Esta desigual carga en la pareja se transforma en una fuente importante de estrés diario. Además puede agravarse: investigadores de la Universidad de Padova han descubierto que esto se traduce en una notable diferencia en la salud más adelante, cuando uno de los integrantes de la pareja fallece. Cuando el marido pierde a su esposa, su salud normalmente se deteriora, pero si es la mujer la que pierde a sus maridos, se vuelve más saludables y enfrentan de mejor manera el estrés y la depresión.

Los investigadores piensan que esto se debe a que los hombres dependen en mayor medida de sus parejas femeninas.

Desigual carga

Las investigaciones sugieren que la mala distribución de las tareas y responsabilidades en el hogar entre el hombre y la mujer, es una fuente de estrés para la mujer y que el hombre es mucho más dependiente de su pareja.

La madre espera el apoyo de su pareja para cuidar de la familia en los diferentes aspectos de la vida diaria: organizar los horarios, llevar a los niños al médico y al colegio, hacer las tareas escolares, realizar las tareas de limpieza y miles de etcéteras. Pero normalmente esto no es así: incluso en las familias en las que ambos padres trabajan a tiempo completo (que es casi la norma hoy) es bastante común que las mujeres carguen solas con todas esas responsabilidades.

Si tú y tu pareja no tienen una división uniforme de las tareas y responsabilidades en el hogar, estas son algunas cosas que se pueden hacer para mejorar la situación:

1- Es necesario que tengan una profunda charla al respecto: el primer paso es reconocer el problema. No se trata de echarse culpas y recriminarse: lo importante es hablar de lo que está mal para que el futuro sea mejor.

2- Una vez aceptada la situación como un hecho, intenten hacer una lista de todas las pequeñas cosas que se deben hacer día a día y cada semana, vean cómo puedes hacer que las cosas sean más equitativas. Sean lo más claros y precisos que sea posible al hablar de las diversas tareas.

3- Busquen un sistema de calendario compartido al que ambos puedan acceder fácilmente en sus teléfonos y computadoras, para que nadie tenga que preocuparse de olvidar las fechas importantes de pagos, cobros, eventos importantes, etc.

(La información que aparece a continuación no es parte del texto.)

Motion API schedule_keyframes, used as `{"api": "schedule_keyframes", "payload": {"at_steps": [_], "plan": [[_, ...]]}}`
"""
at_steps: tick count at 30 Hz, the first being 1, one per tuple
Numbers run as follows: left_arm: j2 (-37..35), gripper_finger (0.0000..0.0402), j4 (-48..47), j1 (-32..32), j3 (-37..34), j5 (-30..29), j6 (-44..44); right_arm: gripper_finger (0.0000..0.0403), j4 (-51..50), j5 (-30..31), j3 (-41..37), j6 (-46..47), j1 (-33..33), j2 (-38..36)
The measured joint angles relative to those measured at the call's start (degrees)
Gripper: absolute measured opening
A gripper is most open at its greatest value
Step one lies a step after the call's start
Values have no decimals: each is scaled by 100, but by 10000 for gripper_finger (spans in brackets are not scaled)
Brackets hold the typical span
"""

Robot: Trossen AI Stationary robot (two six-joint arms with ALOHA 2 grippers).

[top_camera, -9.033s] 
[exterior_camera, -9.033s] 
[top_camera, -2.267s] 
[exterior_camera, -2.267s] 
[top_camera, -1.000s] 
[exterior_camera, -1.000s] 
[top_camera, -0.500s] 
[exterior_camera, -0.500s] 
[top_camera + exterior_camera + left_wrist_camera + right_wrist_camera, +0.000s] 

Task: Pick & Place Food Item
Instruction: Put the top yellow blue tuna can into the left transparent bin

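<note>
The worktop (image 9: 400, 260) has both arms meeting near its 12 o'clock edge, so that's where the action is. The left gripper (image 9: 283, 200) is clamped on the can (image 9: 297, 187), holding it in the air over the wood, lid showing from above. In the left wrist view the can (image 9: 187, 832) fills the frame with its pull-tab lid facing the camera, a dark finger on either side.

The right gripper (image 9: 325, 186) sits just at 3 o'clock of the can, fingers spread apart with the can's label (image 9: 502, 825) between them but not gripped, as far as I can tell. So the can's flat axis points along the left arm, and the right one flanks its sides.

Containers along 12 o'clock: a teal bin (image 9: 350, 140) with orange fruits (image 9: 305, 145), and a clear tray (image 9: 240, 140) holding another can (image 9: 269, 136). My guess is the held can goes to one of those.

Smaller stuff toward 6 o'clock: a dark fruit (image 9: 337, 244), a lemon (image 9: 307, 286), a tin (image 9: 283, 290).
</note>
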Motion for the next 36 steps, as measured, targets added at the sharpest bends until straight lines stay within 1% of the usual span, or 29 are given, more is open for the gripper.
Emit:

4- Anímate a descansar más y aprende a delegar. En esta situación hay dos caras: puede ser fácil culpar a tu pareja por no asumir más responsabilidades en el hogar, pero muchas veces no confías plenamente en él parejas para que haga algunas cosas. Es necesario que aprendas a dejar que las cosas sean hechas por él, enseña con paciencia y también acepta que puede no haber una sola manera de hacer las cosas. Resiste la tentación de hacerlo todo tú, valora tu propio tiempo de descanso, es imprescindible para recargarte y cuidar de ti misma. Si eso significa que tus hijos salgan con su padre con ropa que no combina, no es el fin del mundo.

5- No permitas que tu relación entre en un pozo de aburrimiento y monotonía, pon un poco de chispa. Los niños y las cargas del hogar pueden afectar a la pareja y es muy fácil dejar que la relación pase a un segundo plano, pero esto es un gran error y que puede llevar a males mayores. Alimentar la relación de amor dos hará una gran diferencia tanto a corto como a largo plazo y permitirá una comunión más íntima en todos los niveles. Dediquen una cantidad de tiempo cada semana sin hijos, sin trabajo, sin distracciones, solo para ustedes dos. Puede ser simplemente salir a dar una vuelta, lo importante es mantener una conexión fuerte entre ustedes dos, que les ayudará a enfrentar los días difíciles, esos que nunca faltan. Todos los días, sin excepción, háganse una simple pregunta: ¿qué tal tu día?

6- Mantengan un diálogo permanente y sincero, donde puedan atender las necesidades de ambos.

Para que sea saludable, una relación de pareja debe ser “pareja”, tal y como su nombre lo indica.